By contrast, with Kane gone and Postecoglou in, Spurs are now aiming to dominate possession and play high-risk, high-reward passing football from the back, while they never stop trying to get forward.
It is early days, but there is an emerging collectivism, with the goals being shared around, and promising signs across the pitch.
Every outfield player touched the ball in the build-up to Spurs's fifth goal against Burnley, with the move involving an intricate exchange between Sarr and Maddison, before a brilliant assist by Pedro Porro for Son's hat-trick, demonstrating what 'Angeball', as it has been dubbed, is all about.
In an unbeaten League start, Bissouma has been eye-catching as the holding midfielder, a press-resistant dynamo who is unrecognisable from the hesitant player of most of last season. He already feels imperative to the way Postecoglou wants his side to play.
For an England international who finished last season with 19 combined goals and assists in the Premier League, Maddison has still managed to surprise Spurs fans with his quality and is already establishing himself as the creative hub of the side, as well as a charismatic leader.
If Maddison is a surprise, then Postecoglou's work on the defence is even more unexpected. Few believed Porro or Destiny Udogie, who were both recruited as wing-backs for Conte, could be trusted at full-back so soon, let alone in tandem.
Yet the pair were outstanding again at Turf Moor, creating three of the goals and stepping into midfield as inverted full-backs — one the trademarks of Postecoglou's system. Romero was relatively untested in a back four at club level before, but has been imperious alongside Van de Ven.
Postecoglou, who personally appointed a whole new coaching staff, including former interim boss Ryan Mason, has also transformed the dressing-room dynamics, dramatically reducing the age profile of the squad and replacing last season's leadership group with a new set of captains in Son, Maddison and Romero.
Hugo Lloris, the former captain, has been frozen out, Kane is gone and Eric Dier is yet to make the bench. Of last season's leaders, only Pierre-Emile Hojbjerg has featured in the League, but as a substitute, and the Dane was available to leave in the summer.
Postecoglou, himself, has been a breath of fresh air, getting supporters onside with his quick wit, high standards and obvious ambition. Straight-talking and proud, the 58-year-old has already shown an encouraging willingness to shake up a club which appeared to have lost its very sense of self.
If there are reasons for caution, they come in Postecoglou's own warnings about the “infancy” of his project. Spurs may have started well, but the head coach anticipates bumps in the road, which will be all the more severe if Spurs lose key players to injury.
Davinson Sanchez's departure to Galatasaray last night is in some ways exciting, underlining that Postecoglou would rather put his faith in players with a future at the club, namely Phillips, than cling to the past, but it leaves Spurs desperately short of centre-half cover.

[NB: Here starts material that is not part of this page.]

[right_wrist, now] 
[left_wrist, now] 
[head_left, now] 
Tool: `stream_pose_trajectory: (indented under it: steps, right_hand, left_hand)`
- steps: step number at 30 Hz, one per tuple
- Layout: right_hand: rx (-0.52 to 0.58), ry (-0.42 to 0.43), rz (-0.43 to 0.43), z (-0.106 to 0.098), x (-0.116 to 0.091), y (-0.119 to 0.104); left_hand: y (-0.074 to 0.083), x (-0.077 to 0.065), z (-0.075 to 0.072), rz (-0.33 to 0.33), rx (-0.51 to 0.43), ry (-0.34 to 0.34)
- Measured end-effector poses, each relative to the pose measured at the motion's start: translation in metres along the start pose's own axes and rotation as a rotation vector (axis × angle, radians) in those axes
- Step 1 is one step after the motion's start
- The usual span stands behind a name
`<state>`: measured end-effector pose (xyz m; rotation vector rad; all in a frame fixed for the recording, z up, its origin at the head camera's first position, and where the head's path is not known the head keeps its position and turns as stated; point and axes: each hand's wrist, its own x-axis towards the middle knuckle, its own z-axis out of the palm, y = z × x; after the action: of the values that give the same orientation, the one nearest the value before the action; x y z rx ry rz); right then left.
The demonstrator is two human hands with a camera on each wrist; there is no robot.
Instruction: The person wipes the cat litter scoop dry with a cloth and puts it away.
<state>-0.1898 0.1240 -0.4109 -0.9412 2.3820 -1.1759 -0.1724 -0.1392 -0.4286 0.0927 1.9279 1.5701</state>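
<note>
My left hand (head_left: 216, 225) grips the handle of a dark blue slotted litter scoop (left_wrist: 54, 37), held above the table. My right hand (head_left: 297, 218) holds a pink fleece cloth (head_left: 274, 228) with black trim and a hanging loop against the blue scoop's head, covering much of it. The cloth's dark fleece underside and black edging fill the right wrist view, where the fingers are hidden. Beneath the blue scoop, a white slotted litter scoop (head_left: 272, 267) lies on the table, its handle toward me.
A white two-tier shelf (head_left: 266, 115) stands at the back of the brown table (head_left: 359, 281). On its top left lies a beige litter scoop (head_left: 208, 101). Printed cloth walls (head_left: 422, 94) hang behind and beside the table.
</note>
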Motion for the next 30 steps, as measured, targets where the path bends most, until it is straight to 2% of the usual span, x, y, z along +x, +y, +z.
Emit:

Losing any of goalkeeper Vicario, Bissouma or Maddison would also make it hard for the team to play Postecoglou's way, and it should not be ignored that his XI for the Carabao Cup defeat to Fulham felt like a major miscalculation, given how desperate supporters are for a cup run.
But as the players celebrated the 5-2 win at Burnley — the kind of scoreline that would have been hard to imagine at Turf Moor under the previous three head coaches — led by their three new captains, Spurs really did feel like a changed club with a bright future, even if there remains a long road ahead.